**Aim of the exercise**: Gather from the material every line that contains the string "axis".

[Collected data Boundary: Start]

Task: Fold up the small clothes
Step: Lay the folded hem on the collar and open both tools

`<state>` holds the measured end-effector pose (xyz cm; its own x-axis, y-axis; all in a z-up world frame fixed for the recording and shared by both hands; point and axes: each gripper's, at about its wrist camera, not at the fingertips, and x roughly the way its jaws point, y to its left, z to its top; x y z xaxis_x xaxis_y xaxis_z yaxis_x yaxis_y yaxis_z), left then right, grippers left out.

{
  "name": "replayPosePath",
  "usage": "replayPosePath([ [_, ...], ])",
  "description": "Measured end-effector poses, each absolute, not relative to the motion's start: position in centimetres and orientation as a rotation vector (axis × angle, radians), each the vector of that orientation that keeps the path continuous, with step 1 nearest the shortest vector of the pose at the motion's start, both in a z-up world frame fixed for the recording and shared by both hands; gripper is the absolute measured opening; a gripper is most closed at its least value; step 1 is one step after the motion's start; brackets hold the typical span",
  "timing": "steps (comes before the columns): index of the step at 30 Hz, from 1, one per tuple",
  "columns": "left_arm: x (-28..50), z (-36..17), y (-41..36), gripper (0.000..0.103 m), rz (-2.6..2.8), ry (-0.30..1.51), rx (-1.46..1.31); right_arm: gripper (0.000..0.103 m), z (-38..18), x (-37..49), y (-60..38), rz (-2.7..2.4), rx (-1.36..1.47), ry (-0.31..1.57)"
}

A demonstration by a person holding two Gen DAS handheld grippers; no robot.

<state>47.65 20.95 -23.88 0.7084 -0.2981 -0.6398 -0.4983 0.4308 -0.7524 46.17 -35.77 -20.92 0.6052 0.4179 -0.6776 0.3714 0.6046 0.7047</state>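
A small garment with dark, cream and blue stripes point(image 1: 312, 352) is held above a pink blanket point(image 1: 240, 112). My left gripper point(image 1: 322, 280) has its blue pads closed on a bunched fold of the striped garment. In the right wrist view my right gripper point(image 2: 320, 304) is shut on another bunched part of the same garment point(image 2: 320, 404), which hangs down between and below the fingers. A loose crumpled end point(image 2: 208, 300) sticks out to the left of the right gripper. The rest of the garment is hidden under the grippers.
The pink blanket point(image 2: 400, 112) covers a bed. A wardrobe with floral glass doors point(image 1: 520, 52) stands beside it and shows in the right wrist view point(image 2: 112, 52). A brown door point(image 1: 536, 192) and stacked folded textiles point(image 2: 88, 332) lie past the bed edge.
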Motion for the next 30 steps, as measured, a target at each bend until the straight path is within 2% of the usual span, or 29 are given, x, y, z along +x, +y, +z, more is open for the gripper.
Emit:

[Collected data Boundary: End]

**Solved exercise**:
`<state>` holds the measured end-effector pose (xyz cm; its own x-axis, y-axis; all in a z-up world frame fixed for the recording and shared by both hands; point and axes: each gripper's, at about its wrist camera, not at the fingertips, and x roughly the way its jaws point, y to its left, z to its top; x y z xaxis_x xaxis_y xaxis_z yaxis_x yaxis_y yaxis_z), left then right, grippers left out.
  "description": "Measured end-effector poses, each absolute, not relative to the motion's start: position in centimetres and orientation as a rotation vector (axis × angle, radians), each the vector of that orientation that keeps the path continuous, with step 1 nearest the shortest vector of the pose at the motion's start, both in a z-up world frame fixed for the recording and shared by both hands; gripper is the absolute measured opening; a gripper is most closed at its least value; step 1 is one step after the motion's start; brackets hold the typical span",

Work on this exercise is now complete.